It's as if i heard my name being called...
I was just checking around to see how you all are doing waiting for winter to start.
For bestskiweather.com and Jim, I'm probably not going to touch that subject much. However, one good thing is that I have a friend who's a great guy and is very knowledgeable, new prof at Lyndon State, Jay Shafer. I think he said he and (mainly) his students would be helping Jim out with his site some this year. I think making posts to the blog.
For weather, and learning about weather, discussions are excellent. Utahskiweather.com i obviously endorse

, but the NWS are also excellent, ..and a very helpful tool is the glossary
http://www.srh.noaa.gov/fwd/glossarynation.html
It translates many of the terms and abbreviations.

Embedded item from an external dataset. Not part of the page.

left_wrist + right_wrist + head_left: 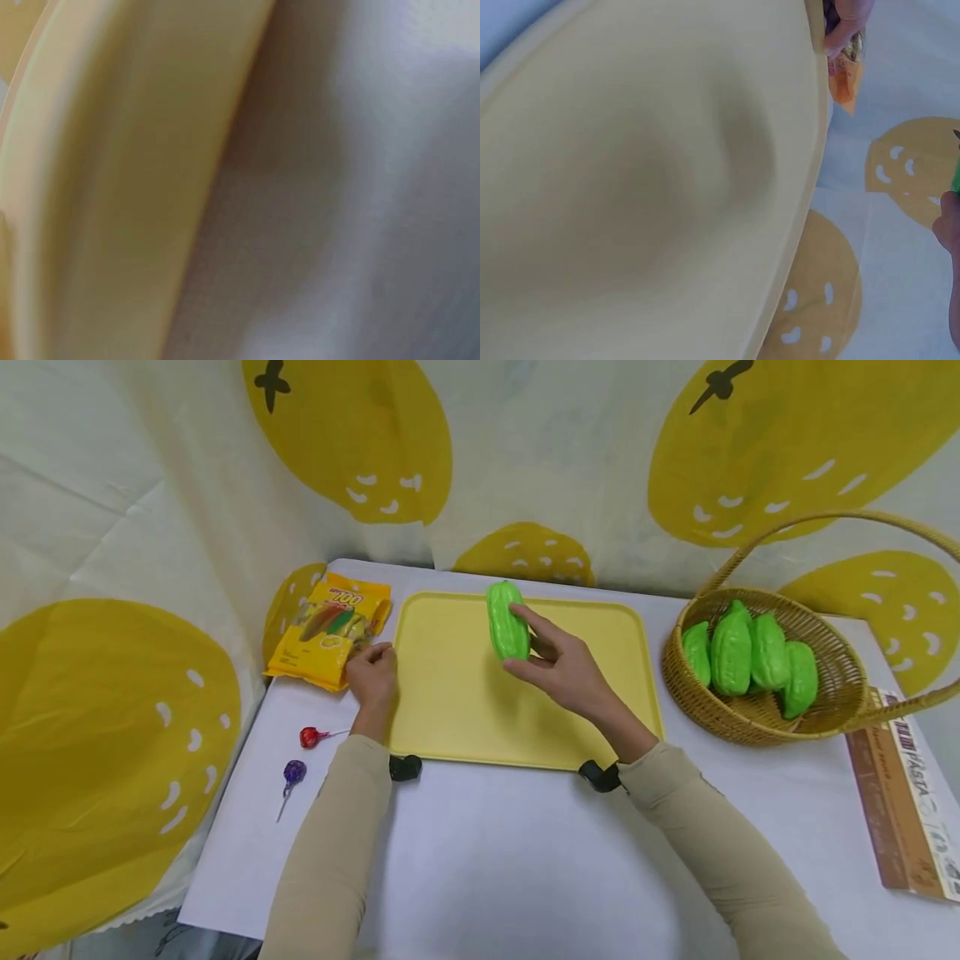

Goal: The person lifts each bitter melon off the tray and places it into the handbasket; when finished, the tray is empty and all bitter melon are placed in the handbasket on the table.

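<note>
My right hand (566, 668) grips a glossy green, ridged, oblong piece shaped like a bitter melon (508, 620), above the yellow tray (442, 710). Thumb and fingers hold its right side. At the tray's left rim, my left hand (372, 681) has curled fingers that appear to hold the edge, close beside a yellow candy bag (322, 635) with a mango picture. In the right wrist view the left hand (849, 19) is at the rim near the bag, and the right hand (949, 225) shows at the frame edge. Only the tray's rim (150, 180) and tablecloth fill the left wrist view.
To the right, a wicker basket (675, 681) with a tall handle contains several similar green pieces (731, 652). A brown and white box (900, 802) lies beside it. Red (310, 737) and purple (295, 771) lollipops lie at left. A fruit-print cloth (517, 460) hangs behind.
</note>
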`<move>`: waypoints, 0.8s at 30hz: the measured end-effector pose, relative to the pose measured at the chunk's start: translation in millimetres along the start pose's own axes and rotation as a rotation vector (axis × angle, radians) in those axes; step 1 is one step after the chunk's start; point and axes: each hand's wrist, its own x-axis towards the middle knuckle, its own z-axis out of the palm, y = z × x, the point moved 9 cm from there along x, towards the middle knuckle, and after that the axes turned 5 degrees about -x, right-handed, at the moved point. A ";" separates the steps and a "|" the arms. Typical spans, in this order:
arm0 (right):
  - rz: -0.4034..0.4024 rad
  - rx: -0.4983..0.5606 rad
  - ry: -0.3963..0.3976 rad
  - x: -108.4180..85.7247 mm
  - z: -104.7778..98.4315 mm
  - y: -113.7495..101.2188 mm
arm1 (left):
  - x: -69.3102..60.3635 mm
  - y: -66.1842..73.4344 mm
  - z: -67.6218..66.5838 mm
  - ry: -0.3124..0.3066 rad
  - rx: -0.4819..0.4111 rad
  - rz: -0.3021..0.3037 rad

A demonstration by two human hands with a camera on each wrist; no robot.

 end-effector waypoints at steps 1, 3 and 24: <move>-0.001 0.003 0.015 -3.7 -4.7 -0.8 | -0.5 0.7 0.3 0.000 0.000 0.004; -0.009 0.008 0.037 -9.9 -13.4 -3.1 | -0.5 2.0 0.6 -0.002 -0.001 0.014; 0.020 -0.018 0.161 -60.4 -81.6 8.5 | -2.4 -2.1 0.4 -0.028 0.006 -0.036</move>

For forecasts, the 2 best options by far are the NWS's cottonwood forecast and utahskiweather.com. When I check the NWS forecast, they're usually in pretty good agreement with ours, sometimes they tend to forecast a bit more snow. Check out both, ...a consensus forecast is usually the best forecast. The NWS digital forecasts, found here
http://www.avalanche.org/~uac/weather.html in the 3 and 7-day tables in my experience are quite bad. As are most other snow forecast sites, some of which just directly dump out computer model output for that grid point in the model. Computer models do pretty well in areas of non-complex terrain in most cases these days, however, over complex terrain a lot of human input is still needed.

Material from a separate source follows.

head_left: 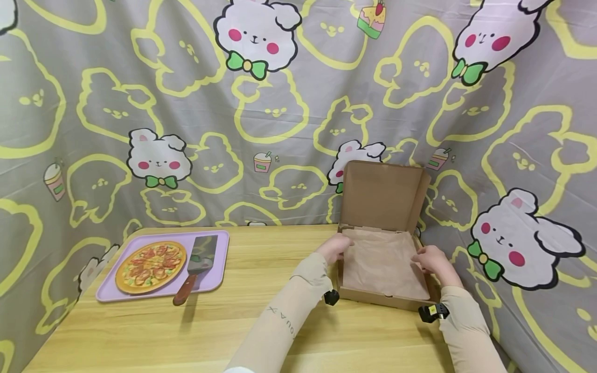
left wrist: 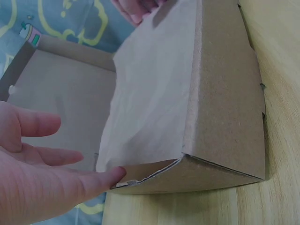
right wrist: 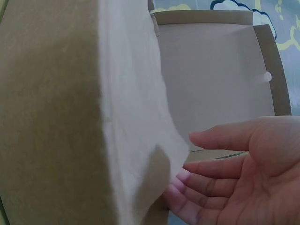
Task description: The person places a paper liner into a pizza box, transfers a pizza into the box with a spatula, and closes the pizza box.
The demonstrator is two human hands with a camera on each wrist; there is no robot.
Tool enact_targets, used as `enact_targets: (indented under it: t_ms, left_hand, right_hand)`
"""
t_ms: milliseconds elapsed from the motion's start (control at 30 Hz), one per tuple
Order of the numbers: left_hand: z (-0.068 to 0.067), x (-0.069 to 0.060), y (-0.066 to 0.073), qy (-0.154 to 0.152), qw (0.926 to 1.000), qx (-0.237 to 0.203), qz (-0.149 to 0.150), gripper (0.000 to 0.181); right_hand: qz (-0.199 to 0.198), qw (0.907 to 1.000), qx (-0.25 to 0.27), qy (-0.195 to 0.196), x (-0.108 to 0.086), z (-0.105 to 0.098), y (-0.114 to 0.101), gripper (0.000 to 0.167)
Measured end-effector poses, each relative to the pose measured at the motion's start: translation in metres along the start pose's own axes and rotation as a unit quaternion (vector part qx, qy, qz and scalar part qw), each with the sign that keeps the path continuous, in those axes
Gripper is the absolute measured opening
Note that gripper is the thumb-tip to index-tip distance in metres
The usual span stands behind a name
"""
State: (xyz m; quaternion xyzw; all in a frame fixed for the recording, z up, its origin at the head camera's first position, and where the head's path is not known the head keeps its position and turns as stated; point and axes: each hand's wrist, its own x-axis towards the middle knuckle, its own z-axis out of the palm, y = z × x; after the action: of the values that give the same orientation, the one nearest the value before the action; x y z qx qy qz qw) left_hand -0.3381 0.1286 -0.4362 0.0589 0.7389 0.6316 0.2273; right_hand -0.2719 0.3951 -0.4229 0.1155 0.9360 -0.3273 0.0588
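An open cardboard box [head_left: 380,299] stands at the right of the table, its lid [head_left: 380,194] raised at the back. Brown paper [head_left: 382,261] lines its inside. The left hand [head_left: 335,247] is at the box's left edge; in the left wrist view its fingers are spread and its thumb touches the rim by the paper [left wrist: 150,89]. At the right edge is the right hand [head_left: 434,260]. The right wrist view shows the right hand [right wrist: 234,173] with bent fingers at the paper's edge [right wrist: 145,140]; whether they pinch it is unclear.
On the left of the wooden table [head_left: 261,269] lies a lilac tray [head_left: 219,277] with a pizza [head_left: 151,267] and a metal server [head_left: 202,254], whose wooden handle overhangs the tray's front edge. A patterned curtain [head_left: 280,197] hangs behind and at both sides.
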Motion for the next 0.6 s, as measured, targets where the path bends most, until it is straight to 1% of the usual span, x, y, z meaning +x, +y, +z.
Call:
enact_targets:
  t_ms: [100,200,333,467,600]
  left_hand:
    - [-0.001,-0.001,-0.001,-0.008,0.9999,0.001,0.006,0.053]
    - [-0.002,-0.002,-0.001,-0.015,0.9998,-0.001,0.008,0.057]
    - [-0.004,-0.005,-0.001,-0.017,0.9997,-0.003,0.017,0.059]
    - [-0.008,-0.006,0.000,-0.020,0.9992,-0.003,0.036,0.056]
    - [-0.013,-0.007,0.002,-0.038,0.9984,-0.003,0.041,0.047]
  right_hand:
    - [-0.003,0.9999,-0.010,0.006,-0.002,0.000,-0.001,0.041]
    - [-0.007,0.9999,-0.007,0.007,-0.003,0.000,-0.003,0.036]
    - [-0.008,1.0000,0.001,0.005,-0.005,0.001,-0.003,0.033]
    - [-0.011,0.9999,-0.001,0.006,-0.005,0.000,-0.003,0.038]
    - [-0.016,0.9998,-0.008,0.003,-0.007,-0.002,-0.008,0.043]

Latest GFS run still shows the mon/tues trough as a lot of cold air, but not much moisture. I guess at least the air will be plenty cold for last minute snowmaking..

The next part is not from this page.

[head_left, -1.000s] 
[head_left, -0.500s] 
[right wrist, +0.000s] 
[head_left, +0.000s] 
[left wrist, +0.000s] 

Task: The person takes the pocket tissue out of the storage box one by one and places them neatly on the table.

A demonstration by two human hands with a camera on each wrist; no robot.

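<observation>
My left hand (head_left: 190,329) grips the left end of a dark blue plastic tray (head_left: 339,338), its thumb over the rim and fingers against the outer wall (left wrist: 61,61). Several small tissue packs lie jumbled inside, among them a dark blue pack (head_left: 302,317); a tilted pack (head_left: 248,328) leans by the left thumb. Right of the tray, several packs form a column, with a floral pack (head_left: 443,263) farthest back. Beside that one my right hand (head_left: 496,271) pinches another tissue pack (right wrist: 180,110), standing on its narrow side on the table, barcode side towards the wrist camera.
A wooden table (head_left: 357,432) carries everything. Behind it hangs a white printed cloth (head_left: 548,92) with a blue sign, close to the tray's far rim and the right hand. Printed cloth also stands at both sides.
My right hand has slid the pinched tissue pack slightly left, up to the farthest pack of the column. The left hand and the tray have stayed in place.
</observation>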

If you want to check out some of the model graphics we use to forecast, they're here:
GFS
http://www.met.utah.edu/cgi-bin/jimstee ... ainGFS.cgi
NAM
http://www.met.utah.edu/cgi-bin/jimstee ... ainNAM.cgi
Next to 'synoptic 4-panel' select 180hr loop (for GFS) 84hr loop (for NAM) (if the whole model run has come in). the bottom 2 panels are good to look at. the bottom left shows you RH through the averaged over the lower half of the atmosphere, and 10,000ft winds, the bottom right shows you precip. The models dont "see" the mountains that well, so you have to do some interpretting yourself, but that's where the some of the human part comes in. the top 2 panels show upper level troughs/ridges and jet stream. Those are a little more difficult to explain in plain english. The model runs come in 4 times a day. The model times at the bottom are a little tough to decode. There's the date (YYMMDD), then the 2 numbers before 'F' tell you when the model was started in UTC time (00=5pm, 06=11pm, 12=5am, 18=11am), and the numbers after 'F' tell you how many hours out from then the forecast is for. Anyway, if you have questions, let me know. We're also always please to get feedback/questions at utahskiweather.